The decision by wealth manager St James’s Place to terminate its relationship with Somerset was a blow to the London-based firm, and called into question its future, some of these people said.
Somerset, which specialises in investing in emerging markets, managed assets worth $3.5bn at the end of October.
But this figure has fallen to about $1bn after SJP, the UK’s largest wealth manager, transitioned about £2bn in assets away from Somerset, effective November 20. At its peak in 2018, Somerset had $10bn in assets under management.
Somerset was running an almost £600mn global emerging markets fund and a roughly £1.4bn emerging markets equity fund on behalf of SJP.
SJP Global Emerging Markets is managed by Somerset co-founder Ed Robertson.
In the 12 months to November 30, the fund has lost 7.1 per cent. It is down 24.8 per cent over three years, and down 21.6 per cent over five years. The fund’s performance places it in the fourth quartile among peers for all three periods.
The fund had been overweight China and this had hurt performance as markets moved against it, said people briefed on the matter.

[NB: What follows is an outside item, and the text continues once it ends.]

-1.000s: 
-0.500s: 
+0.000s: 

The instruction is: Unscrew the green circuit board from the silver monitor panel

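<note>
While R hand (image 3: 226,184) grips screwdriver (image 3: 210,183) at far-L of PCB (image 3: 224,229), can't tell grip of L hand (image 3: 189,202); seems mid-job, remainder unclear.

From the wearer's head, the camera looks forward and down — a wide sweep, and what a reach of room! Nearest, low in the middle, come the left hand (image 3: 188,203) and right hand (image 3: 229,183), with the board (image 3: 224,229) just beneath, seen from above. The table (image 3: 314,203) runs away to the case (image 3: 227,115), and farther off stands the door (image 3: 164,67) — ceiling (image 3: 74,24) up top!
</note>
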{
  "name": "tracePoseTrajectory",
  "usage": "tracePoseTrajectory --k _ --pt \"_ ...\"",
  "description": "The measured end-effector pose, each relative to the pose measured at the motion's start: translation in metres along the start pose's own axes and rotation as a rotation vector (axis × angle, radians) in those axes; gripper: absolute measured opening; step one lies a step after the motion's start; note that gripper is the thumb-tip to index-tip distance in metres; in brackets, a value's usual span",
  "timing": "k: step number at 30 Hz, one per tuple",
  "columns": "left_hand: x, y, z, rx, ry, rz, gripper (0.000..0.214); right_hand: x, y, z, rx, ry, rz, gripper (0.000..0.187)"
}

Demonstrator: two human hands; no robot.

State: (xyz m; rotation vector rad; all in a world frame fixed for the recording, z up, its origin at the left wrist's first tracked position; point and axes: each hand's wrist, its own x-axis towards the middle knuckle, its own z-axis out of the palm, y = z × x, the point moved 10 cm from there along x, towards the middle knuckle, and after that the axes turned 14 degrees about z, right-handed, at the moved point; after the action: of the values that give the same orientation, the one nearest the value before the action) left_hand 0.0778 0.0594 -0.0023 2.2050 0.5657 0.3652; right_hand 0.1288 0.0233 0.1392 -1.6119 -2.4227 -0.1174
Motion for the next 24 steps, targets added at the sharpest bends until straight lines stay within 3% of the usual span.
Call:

The SJP Emerging Markets Equity fund is managed by a team of Somerset managers.
In the 12 months to November 30, the fund has gained 2.4 per cent. It is up 1.2 per cent over three years and 48.2 per cent over five years.
It is in the top quartile of performers for all of three periods, but a person familiar with SJP’s thinking said the decision to end Somerset’s management of the fund reflected a desire to offer lower-cost strategies to the wealth manager’s customers.

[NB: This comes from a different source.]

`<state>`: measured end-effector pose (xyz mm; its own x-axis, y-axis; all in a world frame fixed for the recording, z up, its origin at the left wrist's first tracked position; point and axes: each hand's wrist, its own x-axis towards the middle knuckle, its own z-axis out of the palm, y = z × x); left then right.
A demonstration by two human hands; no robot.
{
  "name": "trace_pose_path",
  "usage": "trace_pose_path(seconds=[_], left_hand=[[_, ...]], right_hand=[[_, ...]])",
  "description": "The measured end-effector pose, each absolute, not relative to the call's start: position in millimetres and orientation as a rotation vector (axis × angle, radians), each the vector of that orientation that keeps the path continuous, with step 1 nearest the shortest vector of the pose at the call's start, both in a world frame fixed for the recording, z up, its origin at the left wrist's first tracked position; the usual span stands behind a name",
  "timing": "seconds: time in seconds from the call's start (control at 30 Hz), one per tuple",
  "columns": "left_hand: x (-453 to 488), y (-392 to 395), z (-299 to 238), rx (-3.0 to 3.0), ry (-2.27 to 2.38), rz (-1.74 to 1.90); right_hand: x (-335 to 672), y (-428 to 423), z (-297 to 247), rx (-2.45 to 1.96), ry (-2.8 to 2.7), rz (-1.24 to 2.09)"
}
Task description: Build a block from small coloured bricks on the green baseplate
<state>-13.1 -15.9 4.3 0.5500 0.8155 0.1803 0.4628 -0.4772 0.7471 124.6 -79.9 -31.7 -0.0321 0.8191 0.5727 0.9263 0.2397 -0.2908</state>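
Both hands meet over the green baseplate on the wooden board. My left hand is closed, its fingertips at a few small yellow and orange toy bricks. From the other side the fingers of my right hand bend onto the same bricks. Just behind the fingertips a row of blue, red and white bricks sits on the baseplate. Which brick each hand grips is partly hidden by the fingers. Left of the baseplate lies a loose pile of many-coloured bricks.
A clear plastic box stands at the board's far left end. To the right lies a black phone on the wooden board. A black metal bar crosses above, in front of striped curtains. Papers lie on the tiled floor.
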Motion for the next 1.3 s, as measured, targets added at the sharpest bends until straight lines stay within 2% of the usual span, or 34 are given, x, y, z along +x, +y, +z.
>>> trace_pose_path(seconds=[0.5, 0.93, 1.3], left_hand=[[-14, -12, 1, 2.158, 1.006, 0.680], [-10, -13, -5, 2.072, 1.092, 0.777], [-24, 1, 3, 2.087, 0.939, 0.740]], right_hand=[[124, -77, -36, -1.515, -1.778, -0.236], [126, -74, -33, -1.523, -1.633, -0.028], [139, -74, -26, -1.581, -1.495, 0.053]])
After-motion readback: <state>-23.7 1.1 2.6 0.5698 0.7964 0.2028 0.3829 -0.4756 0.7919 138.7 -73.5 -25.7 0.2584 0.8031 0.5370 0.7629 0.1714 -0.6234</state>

Since SJP told Somerset it was ending its relationship, the firm has been speaking to its other large investors, according to people briefed on the communications.
After SJP, Somerset’s biggest clients include the State Board of Administration of Florida and the Civil Service Superannuation Board of Manitoba in Canada, these people said.

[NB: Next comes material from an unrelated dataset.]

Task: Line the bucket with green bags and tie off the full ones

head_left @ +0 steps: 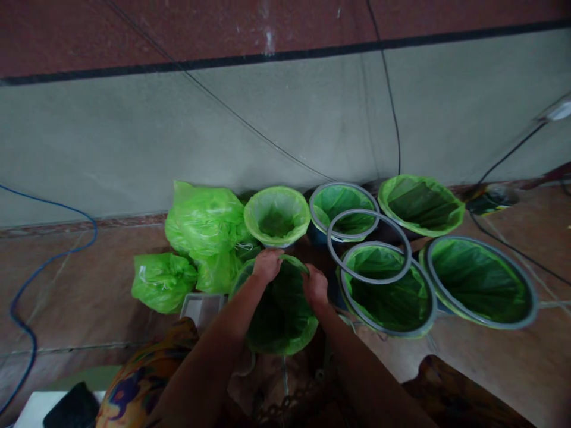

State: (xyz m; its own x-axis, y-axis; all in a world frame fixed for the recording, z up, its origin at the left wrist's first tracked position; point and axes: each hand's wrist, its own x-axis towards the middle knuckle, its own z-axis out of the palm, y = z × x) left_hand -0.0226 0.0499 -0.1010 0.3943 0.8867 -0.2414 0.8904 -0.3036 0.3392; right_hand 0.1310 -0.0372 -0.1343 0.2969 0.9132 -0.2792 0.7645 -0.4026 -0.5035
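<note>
Right in front of me stands a bin lined with a green garbage bag (281,342), its mouth facing up. My left hand (267,266) is closed on the bag's far rim, left of centre. On the right side of the same rim, my right hand (316,285) grips the bag, its fingertips partly hidden. The bin beneath the bag is mostly out of sight. To the right of my right hand, a loose grey ring (329,238) lies across the tops of two lined bins. Just beyond my left hand is another bin with a green liner (276,217).
Full green bags (203,217) and a smaller tied bag (163,279) sit at left, near a pale tray (203,306). More lined bins (482,282) stand at right, some with grey rings. A blue cable (57,255) crosses the floor; a wall (267,131) rises behind.
</note>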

Somerset’s fortunes illustrate the business risk of having such a large amount of money concentrated in the hands of one investor. When a fund manager loses a large client it can prompt others to pull their money because they may be concerned about the risk of being too big a share of the firm’s asset base.
Somerset was founded in 2007 by Rees-Mogg, Robertson and Dominic Johnson.
The three had previously worked together at Lloyd George Management, an emerging markets fund manager.
Rees-Mogg, who was a minister in the governments of Boris Johnson and Liz Truss, left Somerset in 2019 and is a passive minority shareholder in the firm.
Johnson stepped down as Somerset chief executive last year, and is currently minister for investment in Rishi Sunak’s government. Of the three co-founders, only Robertson remains at the firm.
Somerset has found itself at the nexus of two negative trends. Emerging markets have been out of favour with investors, while small boutiques, particularly those with lacklustre performance, have been grappling with rising costs of doing business.
Somerset and SJP declined to comment.
The Financial Times reported last year that Somerset was exploring strategic options, including a sale, merger or management buyout.
However none of these has come to fruition. In the past Somerset has held discussions with potential buyers including boutique firms Emso Asset Management and Artemis Investment Management.
About half of the equity in Somerset is held by retired partners who are not involved in the day-to-day running of the business.
This has left Somerset with the challenge of how to incentivise the next generation, a question that many asset managers are grappling with.